The delays we see look like queueing delays: the packets will quickly start increasing in latency, until it looks like they jam up, then return back to normal.
The messaging structure is basically this: in the "sending thread", pull messages from a queue, add a timestamp (using gettimeofday()
), then call send()
. The receiving program receives the message, timestamps the receive time, and pushes it in a queue. In a separate thread, the queue is processed, analyzing the difference between sending and receiving timestamps. (Note that our internal queues are not part of the problem, since the timestamps are added outside of our internal queuing.)
We don't really know where to start looking for an answer to this problem. We're not familiar with Linux internals. Our suspicion is that the kernel is queuing or buffering the packets, either on the send side or the receive side (or both). But we don't know how to track this down and trace it.
For what it's worth, we're using CentOS 4.x (RHEL kernel 2.6.9).
Packets can queue up in the send and receive side kernel, the NIC and the networking infrastructure. You will find a plethora of items you can test and tweak.
For the NIC you can usually find interrupt coalescing parameters - how long the NIC will wait before notifying the kernel or sending to the wire whilst waiting to batch packets.
For Linux you have the send and receive "buffers", the larger they are the more likely you are to experience higher latency as packets get handled in batched operations.

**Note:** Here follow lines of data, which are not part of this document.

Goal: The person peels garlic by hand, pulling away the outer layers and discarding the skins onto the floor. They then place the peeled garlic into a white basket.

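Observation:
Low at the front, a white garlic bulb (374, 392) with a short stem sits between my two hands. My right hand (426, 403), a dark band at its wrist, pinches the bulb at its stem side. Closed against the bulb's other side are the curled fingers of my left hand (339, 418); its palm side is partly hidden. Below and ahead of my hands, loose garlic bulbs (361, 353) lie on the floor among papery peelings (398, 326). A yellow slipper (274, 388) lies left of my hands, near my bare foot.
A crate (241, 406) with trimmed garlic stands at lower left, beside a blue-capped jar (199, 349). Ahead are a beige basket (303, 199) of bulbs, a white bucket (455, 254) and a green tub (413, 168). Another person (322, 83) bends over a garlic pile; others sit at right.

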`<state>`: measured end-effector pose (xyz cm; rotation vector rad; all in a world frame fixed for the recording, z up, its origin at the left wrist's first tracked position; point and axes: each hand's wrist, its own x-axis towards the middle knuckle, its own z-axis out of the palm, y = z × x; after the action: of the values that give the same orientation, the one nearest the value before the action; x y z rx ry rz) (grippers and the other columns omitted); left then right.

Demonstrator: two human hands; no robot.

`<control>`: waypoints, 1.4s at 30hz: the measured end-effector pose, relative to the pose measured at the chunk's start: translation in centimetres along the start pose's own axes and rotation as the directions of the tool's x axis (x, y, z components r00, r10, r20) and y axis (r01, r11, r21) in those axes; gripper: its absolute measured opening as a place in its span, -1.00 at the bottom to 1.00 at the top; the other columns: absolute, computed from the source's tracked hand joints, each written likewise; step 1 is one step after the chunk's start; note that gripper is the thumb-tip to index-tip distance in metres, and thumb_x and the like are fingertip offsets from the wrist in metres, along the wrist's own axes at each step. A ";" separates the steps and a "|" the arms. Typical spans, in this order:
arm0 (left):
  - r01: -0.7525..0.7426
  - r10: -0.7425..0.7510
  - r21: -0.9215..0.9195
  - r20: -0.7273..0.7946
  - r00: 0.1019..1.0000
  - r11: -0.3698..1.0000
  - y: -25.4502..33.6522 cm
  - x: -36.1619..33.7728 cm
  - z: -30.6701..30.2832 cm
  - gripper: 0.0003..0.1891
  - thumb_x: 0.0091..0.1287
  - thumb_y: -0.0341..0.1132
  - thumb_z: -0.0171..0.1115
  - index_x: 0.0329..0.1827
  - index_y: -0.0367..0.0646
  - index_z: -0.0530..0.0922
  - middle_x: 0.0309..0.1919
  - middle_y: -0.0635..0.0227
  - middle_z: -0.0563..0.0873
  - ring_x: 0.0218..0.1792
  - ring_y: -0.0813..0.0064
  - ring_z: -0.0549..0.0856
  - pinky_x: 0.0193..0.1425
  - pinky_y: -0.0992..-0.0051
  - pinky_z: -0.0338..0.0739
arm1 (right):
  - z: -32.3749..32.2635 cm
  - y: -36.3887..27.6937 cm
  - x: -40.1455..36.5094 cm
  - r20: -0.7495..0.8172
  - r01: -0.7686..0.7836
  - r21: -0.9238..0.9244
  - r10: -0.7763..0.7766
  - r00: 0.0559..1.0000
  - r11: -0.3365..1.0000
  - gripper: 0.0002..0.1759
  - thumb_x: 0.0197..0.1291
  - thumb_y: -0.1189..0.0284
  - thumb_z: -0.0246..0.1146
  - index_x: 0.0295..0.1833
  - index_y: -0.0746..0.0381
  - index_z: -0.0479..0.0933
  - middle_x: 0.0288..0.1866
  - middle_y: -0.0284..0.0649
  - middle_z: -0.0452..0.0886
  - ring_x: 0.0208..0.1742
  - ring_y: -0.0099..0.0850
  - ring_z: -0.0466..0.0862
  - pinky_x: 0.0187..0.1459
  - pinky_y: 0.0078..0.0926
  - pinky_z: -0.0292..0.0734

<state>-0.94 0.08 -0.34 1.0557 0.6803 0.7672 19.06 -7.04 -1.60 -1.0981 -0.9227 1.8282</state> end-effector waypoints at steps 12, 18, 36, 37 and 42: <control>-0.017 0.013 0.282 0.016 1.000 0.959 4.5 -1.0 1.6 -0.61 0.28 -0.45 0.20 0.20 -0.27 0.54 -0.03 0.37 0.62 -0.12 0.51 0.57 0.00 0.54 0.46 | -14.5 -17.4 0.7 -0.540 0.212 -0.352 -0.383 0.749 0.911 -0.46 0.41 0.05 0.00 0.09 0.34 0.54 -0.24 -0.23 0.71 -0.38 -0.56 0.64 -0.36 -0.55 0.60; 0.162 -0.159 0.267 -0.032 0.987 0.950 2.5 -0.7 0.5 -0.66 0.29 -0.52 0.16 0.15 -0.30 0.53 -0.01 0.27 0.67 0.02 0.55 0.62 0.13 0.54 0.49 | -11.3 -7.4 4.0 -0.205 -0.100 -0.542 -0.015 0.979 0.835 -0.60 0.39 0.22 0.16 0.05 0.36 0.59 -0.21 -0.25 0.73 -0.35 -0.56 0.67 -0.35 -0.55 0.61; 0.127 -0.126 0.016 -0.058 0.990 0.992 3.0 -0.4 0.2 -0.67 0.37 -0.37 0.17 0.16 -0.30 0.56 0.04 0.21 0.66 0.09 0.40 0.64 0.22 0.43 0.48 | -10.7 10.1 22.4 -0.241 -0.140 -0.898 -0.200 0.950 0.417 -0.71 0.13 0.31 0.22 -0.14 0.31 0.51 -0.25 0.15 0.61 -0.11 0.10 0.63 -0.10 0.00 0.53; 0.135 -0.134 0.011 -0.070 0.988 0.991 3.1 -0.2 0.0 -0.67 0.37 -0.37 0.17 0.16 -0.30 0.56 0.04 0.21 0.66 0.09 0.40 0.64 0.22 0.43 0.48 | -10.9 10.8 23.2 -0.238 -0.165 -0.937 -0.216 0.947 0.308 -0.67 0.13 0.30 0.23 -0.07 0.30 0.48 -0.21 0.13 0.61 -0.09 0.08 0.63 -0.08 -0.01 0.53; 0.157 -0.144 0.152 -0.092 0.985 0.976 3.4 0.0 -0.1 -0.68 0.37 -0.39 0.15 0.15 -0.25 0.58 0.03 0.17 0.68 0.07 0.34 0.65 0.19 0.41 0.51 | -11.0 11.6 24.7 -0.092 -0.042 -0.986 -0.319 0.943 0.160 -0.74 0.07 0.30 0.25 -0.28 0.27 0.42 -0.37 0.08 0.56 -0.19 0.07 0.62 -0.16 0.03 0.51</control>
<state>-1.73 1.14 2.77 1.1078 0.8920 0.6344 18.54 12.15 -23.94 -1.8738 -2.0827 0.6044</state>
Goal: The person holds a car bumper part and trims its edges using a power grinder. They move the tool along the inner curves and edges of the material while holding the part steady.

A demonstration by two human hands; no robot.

For the architecture and Linux version you have to be aware of how expensive context switches are and whether there are locks or pre-emptive scheduling enabled. Consider minimizing the number of applications running, using process affinity to lock processes to particular cores.
Don't forget timing, the Linux kernel version you are using has pretty terrible accuracy on the gettimeofday()
clock (2-4ms) and is quite an expensive call. Consider using alternatives such as reading from the core TSC or an external HPET device.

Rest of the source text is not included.